YP Daily Roundup 6/5/2018

By: Editor - June 5, 2018

Find your polling place here from the Secretary of State’s office

Voter Photo ID: Voters are required to show photo identification at the polls. A voter without an acceptable form of photo identification is entitled to cast an affidavit ballot. An affidavit ballot may be counted if the voter provides an acceptable form of photo identification to the Circuit Clerk’s Office within five business days after the election. For more information, visit www.msvoterID.ms.gov.

NYT – In Mississippi, a rare opportunity for Republican women

It’s been a hard year for Republican women. President Trump was elected with the widest gender gap in polling history, and the surge among female candidates has been much higher among Democrats, many of whom are campaigning against what they see as the president’s misogyny. Some strategists have advised Republican women to sit this year out.

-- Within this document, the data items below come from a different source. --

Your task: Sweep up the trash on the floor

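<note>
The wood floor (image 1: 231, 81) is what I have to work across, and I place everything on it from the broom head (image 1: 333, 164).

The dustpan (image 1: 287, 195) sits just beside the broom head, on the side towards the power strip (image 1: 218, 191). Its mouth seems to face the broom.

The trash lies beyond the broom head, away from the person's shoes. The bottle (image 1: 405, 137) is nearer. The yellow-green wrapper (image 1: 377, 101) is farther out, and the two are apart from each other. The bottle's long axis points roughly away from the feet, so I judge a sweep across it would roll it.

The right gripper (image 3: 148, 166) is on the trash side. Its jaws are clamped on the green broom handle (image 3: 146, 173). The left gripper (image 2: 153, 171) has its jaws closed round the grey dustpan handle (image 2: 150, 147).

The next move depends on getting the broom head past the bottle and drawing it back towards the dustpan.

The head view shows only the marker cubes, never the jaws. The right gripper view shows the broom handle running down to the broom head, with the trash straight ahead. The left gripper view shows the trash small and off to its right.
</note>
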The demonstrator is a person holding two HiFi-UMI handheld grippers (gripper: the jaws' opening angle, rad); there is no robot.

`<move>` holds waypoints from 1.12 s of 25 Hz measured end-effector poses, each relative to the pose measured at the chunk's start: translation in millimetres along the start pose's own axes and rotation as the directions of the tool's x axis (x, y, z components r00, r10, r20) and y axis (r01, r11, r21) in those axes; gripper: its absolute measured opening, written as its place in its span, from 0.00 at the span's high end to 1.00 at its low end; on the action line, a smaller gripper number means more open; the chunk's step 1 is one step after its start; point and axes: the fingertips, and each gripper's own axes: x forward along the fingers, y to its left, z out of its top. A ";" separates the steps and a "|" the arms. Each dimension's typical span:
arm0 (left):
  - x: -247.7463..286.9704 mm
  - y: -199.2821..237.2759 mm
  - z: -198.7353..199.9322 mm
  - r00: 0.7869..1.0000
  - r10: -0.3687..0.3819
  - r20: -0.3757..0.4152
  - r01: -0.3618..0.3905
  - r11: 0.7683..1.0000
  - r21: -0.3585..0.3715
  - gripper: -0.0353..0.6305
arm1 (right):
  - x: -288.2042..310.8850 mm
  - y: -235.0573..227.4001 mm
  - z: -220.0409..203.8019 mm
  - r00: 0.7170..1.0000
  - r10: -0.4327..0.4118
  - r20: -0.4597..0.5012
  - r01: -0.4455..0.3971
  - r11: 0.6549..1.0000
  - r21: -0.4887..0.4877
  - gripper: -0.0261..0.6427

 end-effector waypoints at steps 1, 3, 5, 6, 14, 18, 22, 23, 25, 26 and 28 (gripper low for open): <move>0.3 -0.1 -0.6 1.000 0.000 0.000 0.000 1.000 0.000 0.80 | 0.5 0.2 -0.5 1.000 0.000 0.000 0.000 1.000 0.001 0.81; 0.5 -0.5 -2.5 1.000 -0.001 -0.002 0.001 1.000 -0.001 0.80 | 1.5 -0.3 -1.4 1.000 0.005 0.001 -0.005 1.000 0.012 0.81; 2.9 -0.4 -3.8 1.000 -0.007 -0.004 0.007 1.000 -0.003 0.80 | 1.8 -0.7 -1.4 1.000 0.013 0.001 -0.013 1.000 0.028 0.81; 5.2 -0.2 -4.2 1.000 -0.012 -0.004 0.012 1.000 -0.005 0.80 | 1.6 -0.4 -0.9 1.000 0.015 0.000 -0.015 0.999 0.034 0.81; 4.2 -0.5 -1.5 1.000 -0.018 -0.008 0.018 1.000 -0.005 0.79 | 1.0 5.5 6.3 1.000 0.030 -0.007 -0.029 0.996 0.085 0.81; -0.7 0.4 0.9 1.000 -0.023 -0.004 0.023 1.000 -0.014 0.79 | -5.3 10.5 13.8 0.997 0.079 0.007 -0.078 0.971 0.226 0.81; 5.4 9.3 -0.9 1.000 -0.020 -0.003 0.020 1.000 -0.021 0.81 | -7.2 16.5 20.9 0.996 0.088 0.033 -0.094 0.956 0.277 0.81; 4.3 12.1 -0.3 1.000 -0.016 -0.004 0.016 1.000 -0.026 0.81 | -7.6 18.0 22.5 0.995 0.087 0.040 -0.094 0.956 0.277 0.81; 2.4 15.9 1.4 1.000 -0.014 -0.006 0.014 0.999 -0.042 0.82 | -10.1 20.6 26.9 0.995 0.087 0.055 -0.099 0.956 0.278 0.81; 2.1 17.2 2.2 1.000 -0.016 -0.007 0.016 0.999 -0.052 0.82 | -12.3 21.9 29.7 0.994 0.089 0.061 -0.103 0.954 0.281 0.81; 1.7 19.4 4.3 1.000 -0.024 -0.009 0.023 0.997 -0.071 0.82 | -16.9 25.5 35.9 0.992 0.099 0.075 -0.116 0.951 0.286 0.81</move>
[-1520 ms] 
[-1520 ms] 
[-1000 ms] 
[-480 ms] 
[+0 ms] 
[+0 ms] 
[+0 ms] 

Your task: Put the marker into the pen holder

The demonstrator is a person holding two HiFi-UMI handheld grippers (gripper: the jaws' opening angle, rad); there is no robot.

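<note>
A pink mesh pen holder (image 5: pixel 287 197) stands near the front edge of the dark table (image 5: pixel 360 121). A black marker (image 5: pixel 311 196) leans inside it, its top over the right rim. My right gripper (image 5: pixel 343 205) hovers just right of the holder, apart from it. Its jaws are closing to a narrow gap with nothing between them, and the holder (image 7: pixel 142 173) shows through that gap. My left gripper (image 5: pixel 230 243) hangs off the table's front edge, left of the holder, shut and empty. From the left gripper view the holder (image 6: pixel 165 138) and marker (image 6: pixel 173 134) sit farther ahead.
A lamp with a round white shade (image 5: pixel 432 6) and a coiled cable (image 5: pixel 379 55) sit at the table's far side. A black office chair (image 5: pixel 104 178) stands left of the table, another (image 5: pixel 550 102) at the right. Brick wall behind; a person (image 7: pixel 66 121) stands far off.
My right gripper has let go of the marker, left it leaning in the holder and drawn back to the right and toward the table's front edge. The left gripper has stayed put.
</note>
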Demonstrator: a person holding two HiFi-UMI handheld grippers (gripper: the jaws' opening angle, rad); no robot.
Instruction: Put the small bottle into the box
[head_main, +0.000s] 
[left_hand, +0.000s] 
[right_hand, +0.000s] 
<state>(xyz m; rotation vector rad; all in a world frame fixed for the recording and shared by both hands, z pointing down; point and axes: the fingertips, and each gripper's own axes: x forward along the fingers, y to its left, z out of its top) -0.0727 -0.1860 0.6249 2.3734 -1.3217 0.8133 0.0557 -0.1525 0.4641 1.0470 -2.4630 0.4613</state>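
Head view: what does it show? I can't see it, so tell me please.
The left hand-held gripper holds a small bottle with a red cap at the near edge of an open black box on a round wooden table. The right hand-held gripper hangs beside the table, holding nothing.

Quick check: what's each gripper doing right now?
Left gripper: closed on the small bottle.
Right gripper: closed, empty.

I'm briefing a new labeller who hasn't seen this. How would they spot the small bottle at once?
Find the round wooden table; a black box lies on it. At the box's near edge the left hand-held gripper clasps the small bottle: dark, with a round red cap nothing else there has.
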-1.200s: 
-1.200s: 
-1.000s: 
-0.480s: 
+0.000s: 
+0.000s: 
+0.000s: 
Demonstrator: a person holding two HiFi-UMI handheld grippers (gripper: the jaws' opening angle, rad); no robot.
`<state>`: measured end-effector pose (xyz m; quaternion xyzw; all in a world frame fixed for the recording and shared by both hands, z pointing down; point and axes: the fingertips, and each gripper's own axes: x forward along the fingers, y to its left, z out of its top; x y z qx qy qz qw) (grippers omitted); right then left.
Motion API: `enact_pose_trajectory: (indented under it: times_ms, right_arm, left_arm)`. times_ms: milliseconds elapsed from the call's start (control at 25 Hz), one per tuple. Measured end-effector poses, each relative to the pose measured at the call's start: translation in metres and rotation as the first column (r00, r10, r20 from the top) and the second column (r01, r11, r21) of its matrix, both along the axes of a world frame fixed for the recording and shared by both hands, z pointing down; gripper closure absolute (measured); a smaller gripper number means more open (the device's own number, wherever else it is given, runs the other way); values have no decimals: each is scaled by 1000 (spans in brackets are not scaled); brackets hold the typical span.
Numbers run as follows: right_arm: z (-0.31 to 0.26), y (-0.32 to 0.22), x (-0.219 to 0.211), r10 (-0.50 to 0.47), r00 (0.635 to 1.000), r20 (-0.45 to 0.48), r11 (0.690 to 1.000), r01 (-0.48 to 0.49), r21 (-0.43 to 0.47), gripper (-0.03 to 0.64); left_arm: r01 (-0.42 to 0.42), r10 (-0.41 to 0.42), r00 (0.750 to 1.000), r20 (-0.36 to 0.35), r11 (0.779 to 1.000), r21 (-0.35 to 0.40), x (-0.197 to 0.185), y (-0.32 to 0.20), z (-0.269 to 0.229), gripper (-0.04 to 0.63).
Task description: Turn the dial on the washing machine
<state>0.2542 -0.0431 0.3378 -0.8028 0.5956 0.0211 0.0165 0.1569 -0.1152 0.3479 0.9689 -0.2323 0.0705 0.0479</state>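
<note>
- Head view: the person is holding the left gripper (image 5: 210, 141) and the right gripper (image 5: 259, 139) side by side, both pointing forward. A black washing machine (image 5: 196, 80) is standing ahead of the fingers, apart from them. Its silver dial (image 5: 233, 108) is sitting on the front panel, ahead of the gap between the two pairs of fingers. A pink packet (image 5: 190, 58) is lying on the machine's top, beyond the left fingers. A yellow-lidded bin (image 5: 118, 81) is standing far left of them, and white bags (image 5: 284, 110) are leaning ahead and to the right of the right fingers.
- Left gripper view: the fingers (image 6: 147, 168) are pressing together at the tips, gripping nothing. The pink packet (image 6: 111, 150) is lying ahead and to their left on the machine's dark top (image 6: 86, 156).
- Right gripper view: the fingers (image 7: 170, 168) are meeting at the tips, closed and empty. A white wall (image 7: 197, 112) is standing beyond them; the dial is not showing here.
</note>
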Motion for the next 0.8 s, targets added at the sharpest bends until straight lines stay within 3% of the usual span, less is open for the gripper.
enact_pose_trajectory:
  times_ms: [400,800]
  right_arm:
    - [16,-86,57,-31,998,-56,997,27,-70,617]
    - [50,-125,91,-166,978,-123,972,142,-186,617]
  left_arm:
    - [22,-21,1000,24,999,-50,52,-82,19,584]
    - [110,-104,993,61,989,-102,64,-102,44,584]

Mississippi’s Third Congressional District may be an exception. Half the six candidates in the G.O.P. primary are women. The district is firmly Republican, so whoever wins the primary is heavily favored to win in November. One of the three women, Sally Doty, a two-term state senator, is the only candidate in the race with legislative experience, which may be a plus among voters, although her male rivals have raised far more money.
Sally Doty, a two-term state senator, is running in Mississippi’s Third Congressional District.CreditRogelio V. Solis/Associated Press

No woman has ever been elected to Congress from Mississippi — Cindy Hyde-Smith became the first woman to represent the state when she was appointed to replace Sen. Thad Cochran in April, and she will run against three men to keep the seat in November. (Her appointment left Vermont as the only state that has never had a female representative in Congress.)

Democrats like Rep. Bennie Thompson call for investigation into Hurricane Maria’s Puerto Rico death toll

In December, Rep. Nydia Velázquez, D-N.Y., and Rep. Bennie Thompson, D-Miss., sent a letter to the Government Accountability Office asking it to assess the death toll to make sure it hadn’t been “artificially suppressed.” Velázquez’s office told Yahoo News that it is continuing to have conversations with the GAO about the timetable for the report. The government of Puerto Rico has also commissioned a report from George Washington University that will provide another estimate of the death toll, and draft results are expected this summer.